Any authenticated node can now securely authorise any other node as a writer.
Up to this point, the spikes have been using random-access-memory as the storage layer. In the next spike, I will expore persistence. My plan is to then look at the auth module refactor once the sign up/sign in process more closely implements real-world behaviour.
Reference
- Dat Ephemeral Message Extension
- Hyperdb architecture
- Hyperdb authorisation guide
- The definitive replication and authorization guide (github issue)
- How DAT works
- Hyperlog-style semantics with hypercore/hyperdb?

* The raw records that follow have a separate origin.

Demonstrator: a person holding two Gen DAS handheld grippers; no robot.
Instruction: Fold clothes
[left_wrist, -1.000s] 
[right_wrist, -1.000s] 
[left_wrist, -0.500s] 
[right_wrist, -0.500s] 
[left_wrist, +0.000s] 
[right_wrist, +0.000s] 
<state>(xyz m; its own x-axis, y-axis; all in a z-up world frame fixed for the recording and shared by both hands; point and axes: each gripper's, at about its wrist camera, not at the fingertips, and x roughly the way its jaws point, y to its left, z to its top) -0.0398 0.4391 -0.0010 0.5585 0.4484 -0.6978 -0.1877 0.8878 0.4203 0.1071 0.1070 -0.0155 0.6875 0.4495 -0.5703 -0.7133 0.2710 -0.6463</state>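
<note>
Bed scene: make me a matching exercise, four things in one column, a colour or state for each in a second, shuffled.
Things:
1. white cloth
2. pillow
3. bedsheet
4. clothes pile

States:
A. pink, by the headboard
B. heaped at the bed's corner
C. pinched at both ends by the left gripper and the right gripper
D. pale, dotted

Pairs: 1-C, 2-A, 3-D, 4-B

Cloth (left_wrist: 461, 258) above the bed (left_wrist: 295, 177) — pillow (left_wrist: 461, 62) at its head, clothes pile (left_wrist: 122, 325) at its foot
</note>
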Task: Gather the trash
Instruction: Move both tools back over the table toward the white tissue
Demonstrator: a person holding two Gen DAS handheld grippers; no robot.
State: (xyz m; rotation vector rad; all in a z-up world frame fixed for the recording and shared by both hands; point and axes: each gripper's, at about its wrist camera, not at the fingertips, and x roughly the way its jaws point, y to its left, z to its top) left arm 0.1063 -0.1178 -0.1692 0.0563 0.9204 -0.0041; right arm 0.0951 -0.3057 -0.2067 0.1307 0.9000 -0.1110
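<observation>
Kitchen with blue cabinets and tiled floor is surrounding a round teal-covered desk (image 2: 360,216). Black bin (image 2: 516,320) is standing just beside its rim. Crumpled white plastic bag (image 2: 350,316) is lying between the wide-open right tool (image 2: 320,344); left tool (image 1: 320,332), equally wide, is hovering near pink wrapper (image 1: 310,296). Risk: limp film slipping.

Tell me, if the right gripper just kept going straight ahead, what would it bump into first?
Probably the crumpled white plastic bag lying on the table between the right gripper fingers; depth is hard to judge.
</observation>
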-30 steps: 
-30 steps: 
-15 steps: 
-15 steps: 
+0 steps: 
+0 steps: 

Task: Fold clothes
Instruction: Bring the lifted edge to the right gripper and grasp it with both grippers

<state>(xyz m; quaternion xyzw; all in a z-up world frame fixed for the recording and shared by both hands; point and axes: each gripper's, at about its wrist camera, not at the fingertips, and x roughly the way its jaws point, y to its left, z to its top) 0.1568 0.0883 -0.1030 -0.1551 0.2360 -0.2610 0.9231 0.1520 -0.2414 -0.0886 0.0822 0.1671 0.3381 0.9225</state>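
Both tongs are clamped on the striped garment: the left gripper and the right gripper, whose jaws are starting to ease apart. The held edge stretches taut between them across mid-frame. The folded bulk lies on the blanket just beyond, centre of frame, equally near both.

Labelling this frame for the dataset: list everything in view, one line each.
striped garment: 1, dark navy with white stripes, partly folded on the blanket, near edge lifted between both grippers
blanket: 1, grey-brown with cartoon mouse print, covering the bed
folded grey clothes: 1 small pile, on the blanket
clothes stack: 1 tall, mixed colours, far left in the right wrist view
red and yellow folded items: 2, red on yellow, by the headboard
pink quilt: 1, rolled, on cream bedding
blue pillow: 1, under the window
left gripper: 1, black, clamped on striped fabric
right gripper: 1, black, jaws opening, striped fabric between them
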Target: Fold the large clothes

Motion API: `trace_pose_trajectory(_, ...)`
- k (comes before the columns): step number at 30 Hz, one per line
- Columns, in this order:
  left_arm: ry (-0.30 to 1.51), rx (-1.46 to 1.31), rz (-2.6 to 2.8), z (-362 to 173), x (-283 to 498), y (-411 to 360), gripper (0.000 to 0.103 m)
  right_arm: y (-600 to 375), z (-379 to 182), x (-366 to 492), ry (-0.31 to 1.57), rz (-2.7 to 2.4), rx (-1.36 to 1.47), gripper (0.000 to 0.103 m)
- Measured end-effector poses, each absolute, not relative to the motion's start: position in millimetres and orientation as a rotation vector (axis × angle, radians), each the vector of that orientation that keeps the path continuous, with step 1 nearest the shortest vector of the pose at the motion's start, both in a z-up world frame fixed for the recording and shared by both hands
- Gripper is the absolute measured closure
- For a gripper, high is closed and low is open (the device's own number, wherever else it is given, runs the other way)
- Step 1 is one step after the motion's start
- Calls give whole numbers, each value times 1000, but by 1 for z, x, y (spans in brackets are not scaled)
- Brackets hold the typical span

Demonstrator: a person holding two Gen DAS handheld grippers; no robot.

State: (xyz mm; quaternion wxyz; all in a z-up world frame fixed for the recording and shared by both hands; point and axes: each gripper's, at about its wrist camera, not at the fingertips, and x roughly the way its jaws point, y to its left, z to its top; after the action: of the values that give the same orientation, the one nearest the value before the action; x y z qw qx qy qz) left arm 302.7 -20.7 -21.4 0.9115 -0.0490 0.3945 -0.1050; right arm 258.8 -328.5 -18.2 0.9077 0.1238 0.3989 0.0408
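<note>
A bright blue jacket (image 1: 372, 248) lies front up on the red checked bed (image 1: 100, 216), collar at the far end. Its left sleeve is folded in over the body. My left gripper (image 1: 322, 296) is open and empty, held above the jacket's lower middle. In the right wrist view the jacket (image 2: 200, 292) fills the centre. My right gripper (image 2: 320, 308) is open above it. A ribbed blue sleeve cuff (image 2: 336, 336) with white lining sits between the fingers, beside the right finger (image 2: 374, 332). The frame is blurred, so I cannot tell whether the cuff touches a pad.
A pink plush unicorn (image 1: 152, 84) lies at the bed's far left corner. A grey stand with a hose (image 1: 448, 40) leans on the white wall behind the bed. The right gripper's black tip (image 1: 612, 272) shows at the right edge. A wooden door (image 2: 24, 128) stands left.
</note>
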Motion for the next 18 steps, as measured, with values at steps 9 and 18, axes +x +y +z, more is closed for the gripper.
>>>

- Multiwriter hyperdb WIP pull request
Historic links (Heartbeat – 2014)
Heartbeat was the initial precursor to Hypha. We were limited by lack of control over the replication engine we had chosen (syncthing). Other limitations were: it was single writer/device, it had a privileged centralised signalling server. That said, it basically used kappa architecture (although the term was independently being coined at about the same time) and did solve some of the same challenges we need to solve now using the Dat protocol/ecosystem. The design is very close to that of Cabal but with the addition of authentication and private messaging.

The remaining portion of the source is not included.